The city would expedite permitting and later enter into a long-term lease with NorPac Sports “for a nominal amount,” said Michael Butler, CEO of Cascadia Capital. It would include a baseball facility where outstanding athletes from outside the area would come to work and learn.

The baseball facility would be for young men, but all other activities and venues would be for men, women and the elderly, Butler said.

He said the proposal would use private funds to replace all grass fields with artificial turf for year=round use, upgrade field lighting, add restrooms and concession facilities as well as adding a 51,000 square foot indoor facility, along with additional related improvements still under consideration.

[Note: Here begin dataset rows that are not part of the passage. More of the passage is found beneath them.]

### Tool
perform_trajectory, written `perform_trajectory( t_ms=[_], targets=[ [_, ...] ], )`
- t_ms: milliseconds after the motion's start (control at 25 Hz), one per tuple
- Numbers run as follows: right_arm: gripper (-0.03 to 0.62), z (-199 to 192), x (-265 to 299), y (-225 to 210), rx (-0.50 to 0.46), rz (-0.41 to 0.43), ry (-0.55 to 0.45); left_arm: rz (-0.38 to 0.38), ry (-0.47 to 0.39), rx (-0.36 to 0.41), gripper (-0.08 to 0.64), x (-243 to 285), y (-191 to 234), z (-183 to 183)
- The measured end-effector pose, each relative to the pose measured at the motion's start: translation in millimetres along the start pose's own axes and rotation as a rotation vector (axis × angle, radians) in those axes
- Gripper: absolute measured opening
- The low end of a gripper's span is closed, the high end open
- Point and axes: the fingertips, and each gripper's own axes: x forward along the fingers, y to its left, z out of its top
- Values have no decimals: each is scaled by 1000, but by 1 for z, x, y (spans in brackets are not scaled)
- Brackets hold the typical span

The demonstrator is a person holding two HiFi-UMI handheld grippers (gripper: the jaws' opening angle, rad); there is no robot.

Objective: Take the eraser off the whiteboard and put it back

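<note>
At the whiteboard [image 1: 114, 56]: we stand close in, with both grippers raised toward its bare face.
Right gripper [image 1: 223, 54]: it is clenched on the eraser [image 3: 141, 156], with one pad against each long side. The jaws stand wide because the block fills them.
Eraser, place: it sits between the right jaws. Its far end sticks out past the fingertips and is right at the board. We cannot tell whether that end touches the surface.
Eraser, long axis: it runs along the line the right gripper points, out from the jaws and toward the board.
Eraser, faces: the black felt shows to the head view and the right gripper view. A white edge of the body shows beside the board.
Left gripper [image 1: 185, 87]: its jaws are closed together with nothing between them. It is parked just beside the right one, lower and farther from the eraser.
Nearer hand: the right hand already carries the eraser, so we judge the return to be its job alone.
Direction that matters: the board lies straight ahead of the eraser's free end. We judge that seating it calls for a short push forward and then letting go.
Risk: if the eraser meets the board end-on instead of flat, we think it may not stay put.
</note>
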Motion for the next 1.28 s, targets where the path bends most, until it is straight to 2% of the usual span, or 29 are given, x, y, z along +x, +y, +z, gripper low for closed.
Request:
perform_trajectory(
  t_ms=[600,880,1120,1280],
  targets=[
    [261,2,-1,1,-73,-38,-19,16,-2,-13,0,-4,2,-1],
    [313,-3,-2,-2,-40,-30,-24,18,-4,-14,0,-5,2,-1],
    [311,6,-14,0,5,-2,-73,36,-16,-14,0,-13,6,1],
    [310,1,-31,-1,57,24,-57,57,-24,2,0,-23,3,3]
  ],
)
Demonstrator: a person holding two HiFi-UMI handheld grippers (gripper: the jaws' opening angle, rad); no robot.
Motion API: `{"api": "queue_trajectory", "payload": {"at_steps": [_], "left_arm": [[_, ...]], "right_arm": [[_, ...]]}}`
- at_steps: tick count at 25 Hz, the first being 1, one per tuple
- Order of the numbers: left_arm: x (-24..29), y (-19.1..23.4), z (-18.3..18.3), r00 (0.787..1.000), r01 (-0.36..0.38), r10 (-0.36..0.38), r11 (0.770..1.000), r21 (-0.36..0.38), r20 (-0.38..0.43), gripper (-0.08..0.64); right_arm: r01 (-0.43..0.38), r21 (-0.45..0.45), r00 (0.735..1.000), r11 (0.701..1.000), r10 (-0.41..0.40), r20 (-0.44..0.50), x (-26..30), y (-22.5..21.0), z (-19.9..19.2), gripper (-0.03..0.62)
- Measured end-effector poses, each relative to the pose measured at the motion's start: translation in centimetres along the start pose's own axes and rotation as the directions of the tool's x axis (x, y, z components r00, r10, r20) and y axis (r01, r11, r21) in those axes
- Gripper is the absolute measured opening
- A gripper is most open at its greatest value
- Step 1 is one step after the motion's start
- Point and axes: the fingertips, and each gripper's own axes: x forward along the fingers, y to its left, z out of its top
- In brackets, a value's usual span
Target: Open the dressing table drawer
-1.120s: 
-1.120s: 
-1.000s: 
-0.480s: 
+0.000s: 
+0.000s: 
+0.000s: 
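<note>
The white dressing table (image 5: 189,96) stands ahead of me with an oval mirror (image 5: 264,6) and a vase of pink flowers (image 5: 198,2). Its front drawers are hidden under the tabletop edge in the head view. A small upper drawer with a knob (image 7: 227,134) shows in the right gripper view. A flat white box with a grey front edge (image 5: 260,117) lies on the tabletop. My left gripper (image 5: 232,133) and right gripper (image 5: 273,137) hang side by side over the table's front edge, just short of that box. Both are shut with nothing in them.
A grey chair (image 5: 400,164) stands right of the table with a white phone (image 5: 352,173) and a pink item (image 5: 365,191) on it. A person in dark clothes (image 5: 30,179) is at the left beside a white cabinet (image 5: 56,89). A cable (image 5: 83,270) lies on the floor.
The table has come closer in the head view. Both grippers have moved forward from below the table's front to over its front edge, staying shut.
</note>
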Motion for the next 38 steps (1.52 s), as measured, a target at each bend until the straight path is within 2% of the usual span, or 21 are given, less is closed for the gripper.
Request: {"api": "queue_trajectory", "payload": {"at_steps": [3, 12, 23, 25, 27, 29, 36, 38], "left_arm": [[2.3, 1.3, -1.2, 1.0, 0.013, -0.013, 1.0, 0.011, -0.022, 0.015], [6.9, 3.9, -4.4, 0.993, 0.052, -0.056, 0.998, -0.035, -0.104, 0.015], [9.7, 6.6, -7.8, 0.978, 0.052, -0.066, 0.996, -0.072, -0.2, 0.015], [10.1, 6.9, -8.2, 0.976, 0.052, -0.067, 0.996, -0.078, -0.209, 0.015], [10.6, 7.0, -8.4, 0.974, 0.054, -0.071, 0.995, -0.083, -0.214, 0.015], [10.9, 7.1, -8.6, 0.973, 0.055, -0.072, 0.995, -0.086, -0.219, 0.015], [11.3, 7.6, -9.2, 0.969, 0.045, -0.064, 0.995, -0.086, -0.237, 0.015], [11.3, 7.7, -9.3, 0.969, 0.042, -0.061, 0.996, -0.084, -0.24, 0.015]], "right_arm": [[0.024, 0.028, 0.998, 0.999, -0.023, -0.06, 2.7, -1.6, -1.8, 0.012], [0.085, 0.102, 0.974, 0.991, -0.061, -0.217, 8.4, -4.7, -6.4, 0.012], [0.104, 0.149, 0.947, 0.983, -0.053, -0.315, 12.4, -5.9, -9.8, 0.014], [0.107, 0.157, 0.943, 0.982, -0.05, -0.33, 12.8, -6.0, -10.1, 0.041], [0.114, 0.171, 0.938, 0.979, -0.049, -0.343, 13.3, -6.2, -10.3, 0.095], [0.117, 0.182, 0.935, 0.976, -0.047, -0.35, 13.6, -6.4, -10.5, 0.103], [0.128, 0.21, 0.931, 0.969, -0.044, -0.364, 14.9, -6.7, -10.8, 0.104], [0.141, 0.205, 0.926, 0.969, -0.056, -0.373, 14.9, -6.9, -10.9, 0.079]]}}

The upgraded facility would be “available for high school, grade school, softball, lacrosse, soccar, baseball and football,” Butler told the Council.

“We are also proposing building a 160 by 320 foot indoor facility that is also available for community activities,” he said.

Under the proposed agreement, Burien and NorPac Sports would sign a long-term lease for the upgraded facility for use as a baseball complex. There also would be decisions on programs to define the conditions of use for the improved playfield, including maintenance and operations responsibilities for a shared use between the city, Highline Public Schools and NorPac Sports.

The proponents said they will continue to develop the potential and work with city staff to see how the project develops, said Butler.